_Work order:_
The lines to reproduce run from the first one below to the line containing "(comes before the", both included. Reproduce them exactly and nothing else.

Content starts

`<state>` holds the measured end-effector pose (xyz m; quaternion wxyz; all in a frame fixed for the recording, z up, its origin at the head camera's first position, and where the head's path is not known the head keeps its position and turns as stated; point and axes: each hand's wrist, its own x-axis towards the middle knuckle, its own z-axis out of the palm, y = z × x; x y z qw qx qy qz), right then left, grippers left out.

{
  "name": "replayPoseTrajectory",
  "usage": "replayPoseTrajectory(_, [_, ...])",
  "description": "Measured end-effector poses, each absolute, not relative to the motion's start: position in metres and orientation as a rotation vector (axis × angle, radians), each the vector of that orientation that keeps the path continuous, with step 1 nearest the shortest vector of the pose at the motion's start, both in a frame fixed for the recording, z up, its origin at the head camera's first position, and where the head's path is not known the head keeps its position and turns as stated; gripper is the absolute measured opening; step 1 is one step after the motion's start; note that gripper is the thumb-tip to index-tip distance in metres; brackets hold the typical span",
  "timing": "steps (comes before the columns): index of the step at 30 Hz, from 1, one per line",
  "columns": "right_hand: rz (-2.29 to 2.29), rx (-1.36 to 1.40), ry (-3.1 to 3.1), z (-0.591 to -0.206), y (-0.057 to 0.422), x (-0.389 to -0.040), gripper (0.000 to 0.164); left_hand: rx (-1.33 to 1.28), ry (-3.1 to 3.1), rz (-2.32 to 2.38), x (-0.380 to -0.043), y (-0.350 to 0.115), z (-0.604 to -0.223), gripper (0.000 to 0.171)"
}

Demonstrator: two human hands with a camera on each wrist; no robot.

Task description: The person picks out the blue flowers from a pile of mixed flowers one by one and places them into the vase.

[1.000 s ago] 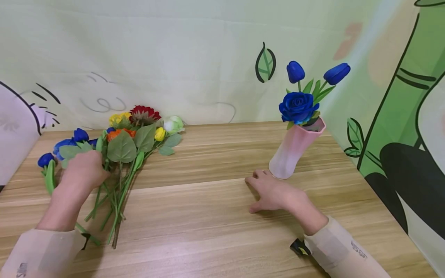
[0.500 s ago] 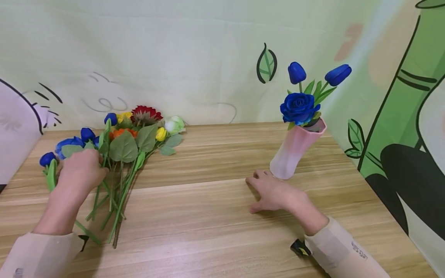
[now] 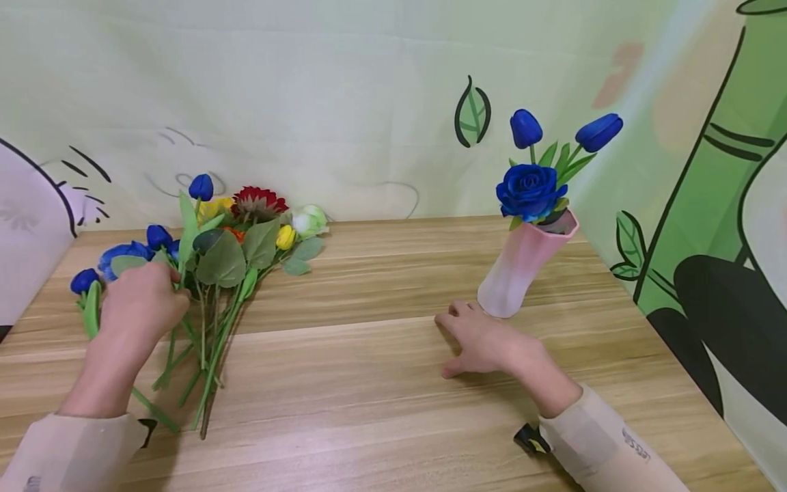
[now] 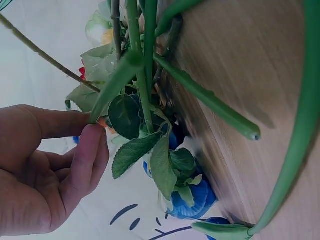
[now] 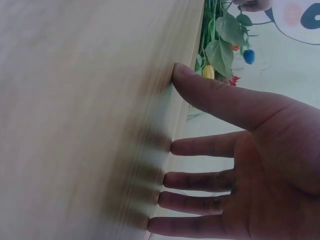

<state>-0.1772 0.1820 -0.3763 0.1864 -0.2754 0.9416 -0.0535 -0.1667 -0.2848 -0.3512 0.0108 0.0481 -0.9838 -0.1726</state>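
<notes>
My left hand (image 3: 140,301) pinches the green stem (image 4: 116,82) of a blue tulip (image 3: 201,186) between thumb and fingers. That tulip stands tilted up above the pile at the left of the table. Under and around it lie a blue rose (image 3: 123,257), another blue tulip (image 3: 85,281), a dark red flower (image 3: 259,203) and a yellow tulip (image 3: 285,237), their stems pointing toward me. My right hand (image 3: 482,339) rests with spread fingertips on the tabletop, close to the base of a pink and white vase (image 3: 513,270). The vase holds a blue rose (image 3: 530,191) and two blue tulips (image 3: 599,132).
A pale green rose (image 3: 309,220) lies at the pile's right end. The wooden table (image 3: 344,383) meets a printed cloth backdrop (image 3: 344,102) at its back edge. A green printed panel (image 3: 707,205) runs along the right side.
The pinched blue tulip has risen out of the pile, its head now standing higher than the other flowers there. My left hand has barely shifted; the right hand and vase stay put.
</notes>
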Motion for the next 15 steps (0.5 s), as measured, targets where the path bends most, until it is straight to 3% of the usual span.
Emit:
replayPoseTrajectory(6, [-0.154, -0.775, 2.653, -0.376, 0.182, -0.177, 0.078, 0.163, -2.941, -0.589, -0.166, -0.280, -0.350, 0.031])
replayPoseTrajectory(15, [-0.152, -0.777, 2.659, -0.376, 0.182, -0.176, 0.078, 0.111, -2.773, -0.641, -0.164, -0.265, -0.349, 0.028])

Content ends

_Task output:_
`<state>` holds the measured end-effector pose (xyz m; quaternion wxyz; all in a frame fixed for the recording, z up, its origin at the head camera's first position, and where the head's path is not known the head keeps its position and turns as stated; point and axes: each hand's wrist, its own x-axis towards the middle knuckle, its own z-axis out of the palm, y = z × x; x y z qw qx qy qz), right then left, grippers left out.

{
  "name": "replayPoseTrajectory",
  "usage": "replayPoseTrajectory(_, [_, ...])",
  "description": "Measured end-effector poses, each absolute, not relative to the motion's start: position in metres and orientation as a rotation vector (axis × angle, radians), each the vector of that orientation that keeps the path continuous, with step 1 nearest the shortest vector of the pose at the motion's start, both in a frame fixed for the recording, z up, its origin at the head camera's first position, and where the head's path is not known the head keeps its position and turns as stated; gripper is the absolute measured opening; step 1 is one step after the motion's start; note that gripper is the thumb-tip to index-tip distance in metres; brackets hold the typical span",
  "timing": "steps (comes before the columns): index of the step at 30 Hz, from 1, one per line",

This exercise requires nothing further.